Now I make sure to have time alone. Whenever I start to feel overwhelmed I look at my son and express gratitude for getting to be in my son’s life and watch him grow. He is so amazing and I have the capacity for more love than I knew possible. -Yonat from Embodied Therapy Santa Rosa

Trying to maintain my hygiene. Making the bed every morning. Getting dressed.
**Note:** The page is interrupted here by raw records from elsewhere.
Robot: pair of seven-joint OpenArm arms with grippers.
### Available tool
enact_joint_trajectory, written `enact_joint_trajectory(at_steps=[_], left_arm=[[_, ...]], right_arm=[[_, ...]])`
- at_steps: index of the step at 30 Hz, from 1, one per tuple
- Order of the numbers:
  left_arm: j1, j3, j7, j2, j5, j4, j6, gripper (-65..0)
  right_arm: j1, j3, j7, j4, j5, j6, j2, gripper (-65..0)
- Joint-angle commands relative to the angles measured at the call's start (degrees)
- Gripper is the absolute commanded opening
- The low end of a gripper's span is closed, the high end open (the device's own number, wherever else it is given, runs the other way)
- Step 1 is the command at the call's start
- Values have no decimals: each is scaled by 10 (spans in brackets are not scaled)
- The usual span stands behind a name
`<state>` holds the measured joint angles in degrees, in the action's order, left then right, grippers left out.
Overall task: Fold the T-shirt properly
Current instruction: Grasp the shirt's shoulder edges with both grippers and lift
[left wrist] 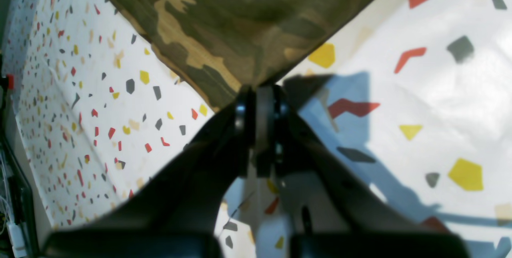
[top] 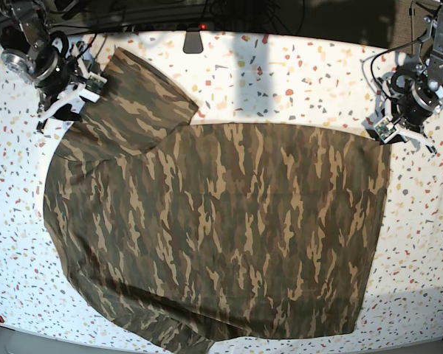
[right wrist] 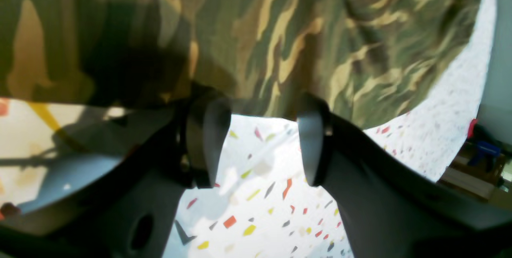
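Left claw (left wrist: pixel 259 102) pinches T-shirt (top: pixel 221 228) corner; right claw (right wrist: pixel 260 138) open beside sleeve.

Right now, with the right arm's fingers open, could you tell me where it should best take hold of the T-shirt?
Probably the sleeve hem of the T-shirt, the straight edge lying flat just ahead of the right gripper. Come in low from the bare table side, one finger sliding under the edge. The left gripper already pinches the far hem corner, so this balances it.
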<state>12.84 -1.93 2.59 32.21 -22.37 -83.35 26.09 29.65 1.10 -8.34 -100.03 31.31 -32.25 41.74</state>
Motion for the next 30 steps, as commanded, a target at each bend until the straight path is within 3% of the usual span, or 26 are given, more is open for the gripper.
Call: enact_joint_trajectory(at_steps=[1, 4, 10, 23, 30], left_arm=[[-5, 4, -4, 9, 3, -6, -4, -650], [-5, 4, -5, 9, 3, -6, -5, -650], [-5, 4, -4, 9, 3, -6, -15, -650], [-5, 4, -4, 9, 3, -6, -15, -650], [-5, 4, 0, 9, 4, -6, -15, -650]], right_arm=[[-7, 3, -5, -3, 1, -3, 12, -338], [-14, 3, -9, -2, 5, -35, 16, -338], [-14, 3, -6, -2, 3, -55, 26, -338], [-29, -3, 10, 5, 0, -55, 26, -338], [-106, -85, -2, 77, 0, -47, 25, -338]])
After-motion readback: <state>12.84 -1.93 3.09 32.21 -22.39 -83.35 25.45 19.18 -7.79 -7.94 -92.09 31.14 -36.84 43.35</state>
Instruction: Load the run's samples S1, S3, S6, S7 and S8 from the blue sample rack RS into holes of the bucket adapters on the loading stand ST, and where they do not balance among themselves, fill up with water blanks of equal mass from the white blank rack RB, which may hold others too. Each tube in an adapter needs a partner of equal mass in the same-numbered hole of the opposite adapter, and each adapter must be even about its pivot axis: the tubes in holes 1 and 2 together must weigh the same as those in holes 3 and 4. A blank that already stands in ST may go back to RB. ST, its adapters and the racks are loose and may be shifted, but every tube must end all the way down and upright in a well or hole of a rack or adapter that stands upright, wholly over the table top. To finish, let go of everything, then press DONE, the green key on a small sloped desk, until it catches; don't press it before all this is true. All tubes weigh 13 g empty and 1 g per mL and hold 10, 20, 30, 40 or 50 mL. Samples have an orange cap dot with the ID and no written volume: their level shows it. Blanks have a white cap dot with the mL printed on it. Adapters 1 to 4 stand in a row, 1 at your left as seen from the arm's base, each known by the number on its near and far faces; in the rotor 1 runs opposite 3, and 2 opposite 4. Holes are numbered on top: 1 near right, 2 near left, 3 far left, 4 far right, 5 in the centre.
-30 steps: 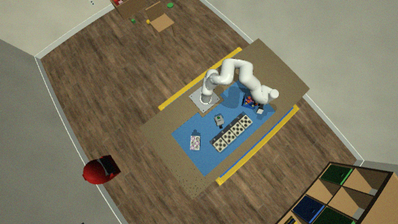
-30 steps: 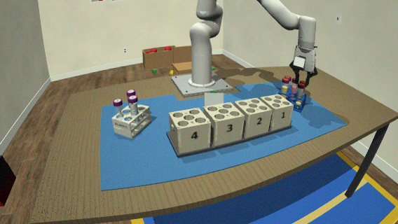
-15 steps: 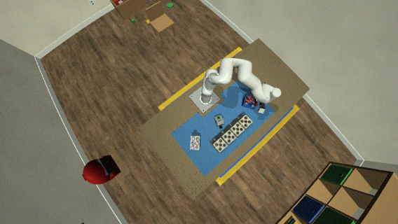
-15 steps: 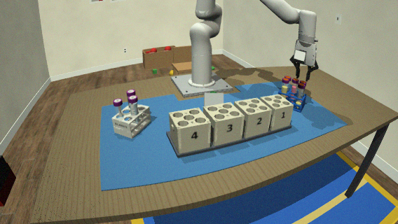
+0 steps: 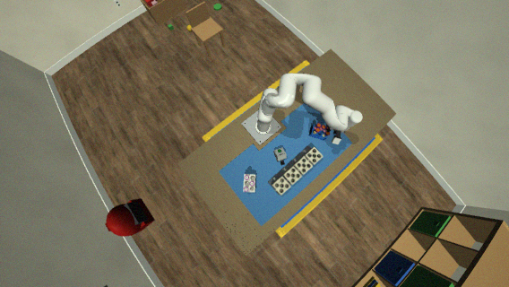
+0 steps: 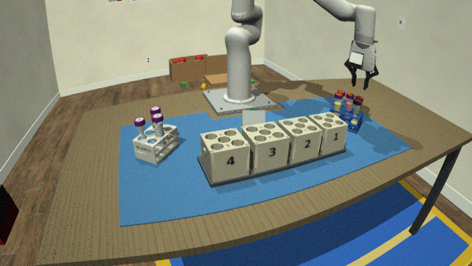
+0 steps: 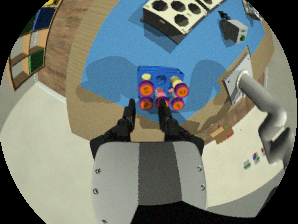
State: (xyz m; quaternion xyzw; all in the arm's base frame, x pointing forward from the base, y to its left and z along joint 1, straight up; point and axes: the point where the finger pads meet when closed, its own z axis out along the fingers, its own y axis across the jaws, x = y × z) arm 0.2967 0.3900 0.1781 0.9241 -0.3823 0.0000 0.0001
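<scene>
My gripper [image 6: 361,85] [image 5: 335,137] [image 7: 147,105] hangs partly open and empty a short way above the blue sample rack RS [image 6: 351,125] [image 5: 321,132] [image 7: 157,72]. Several orange-capped sample tubes [image 6: 350,100] [image 7: 160,92] stand upright in that rack; one of them shows below, between my fingers, in the wrist view. The loading stand ST [image 6: 270,171] [image 5: 271,180] carries adapters 4 [image 6: 226,160], 3 [image 6: 272,151], 2 [image 6: 307,144] and 1 [image 6: 336,135] in a row; all the holes I can see are empty. The white blank rack RB [image 6: 154,148] [image 5: 249,183] holds three purple-capped tubes [image 6: 157,118].
The grey desk with the green DONE key [image 5: 279,151] [image 7: 233,27] stands between the arm's base [image 6: 238,101] and the stand. The table's far right edge runs close behind the blue rack.
</scene>
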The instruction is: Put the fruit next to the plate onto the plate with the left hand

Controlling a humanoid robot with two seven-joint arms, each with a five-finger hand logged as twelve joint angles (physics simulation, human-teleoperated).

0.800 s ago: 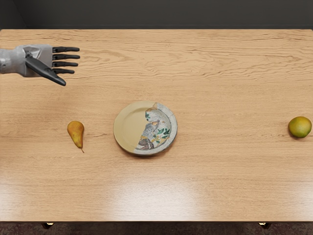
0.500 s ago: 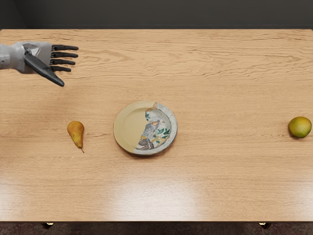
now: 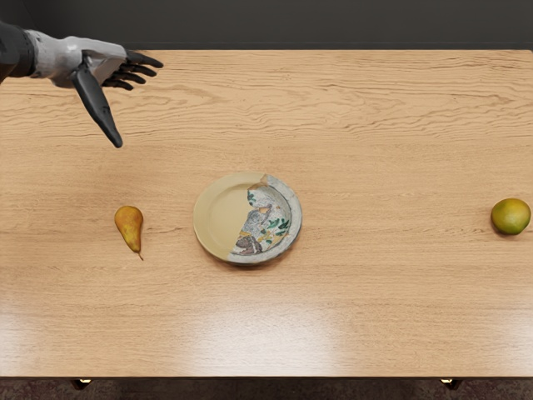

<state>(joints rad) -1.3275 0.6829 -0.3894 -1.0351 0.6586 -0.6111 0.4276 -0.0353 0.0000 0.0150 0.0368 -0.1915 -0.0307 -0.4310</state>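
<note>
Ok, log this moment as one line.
left hand: open, far-left corner | pear: on table, left of plate | right hand: unseen | step: pre-grasp

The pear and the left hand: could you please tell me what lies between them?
Nothing but bare wooden table: in the head view, no object sits between the open left hand and the pear.

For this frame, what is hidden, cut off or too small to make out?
- Right hand: nowhere in the head view.
- Left hand: its arm is cut off by the left edge, and a single view does not show its height over the table.
- Plate: the painted pattern is too small to read.
- Green fruit: too small to tell its kind.
</note>
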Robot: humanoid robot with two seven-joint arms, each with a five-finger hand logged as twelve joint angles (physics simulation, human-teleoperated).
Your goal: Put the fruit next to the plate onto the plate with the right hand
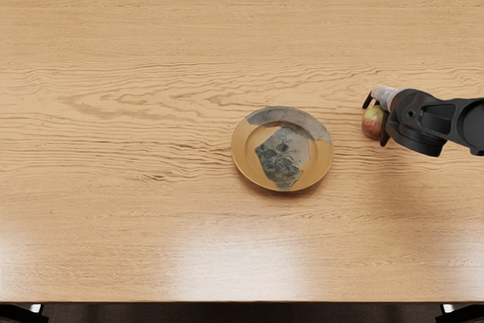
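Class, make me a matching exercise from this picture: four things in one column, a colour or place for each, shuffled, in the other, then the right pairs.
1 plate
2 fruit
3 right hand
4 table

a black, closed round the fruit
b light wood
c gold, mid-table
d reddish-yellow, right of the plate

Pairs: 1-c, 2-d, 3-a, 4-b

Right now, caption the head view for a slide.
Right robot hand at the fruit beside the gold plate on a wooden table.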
Opening the blinds. – Beth


Postpartum Depression Triggers Postpartum Depression Triggers

We often underestimate the power of self-care.

For women with postpartum depression, it’s too easy to fall into a “funk” and start ignoring basic tasks like brushing our teeth or making the bed.  We may not see it as a big deal at the time but it truly has an impact on our mental health.  When we neglect ourselves, our brain gets the message that we are not as important.  Over time, our brains reprogram themselves to prioritize our needs less and less and it becomes harder to change that way of thought.  

What can we do to change this?

Stop thinking of self care as being selfish.  Yes, you are a mother now and there are children who depend on you but that doesn’t mean that you have to neglect yourself in order to take care of them.  Seek a way to balance how much time you spend taking care of yourself vs. your other responsibilities.  When it comes to self care, there are so many different options and levels of intensity.  Start by getting more sleep or taking a shower regularly.  Eventually you can create a whole list of things you’d like to do for yourself.  Treating ourselves as important will program our minds to believe it.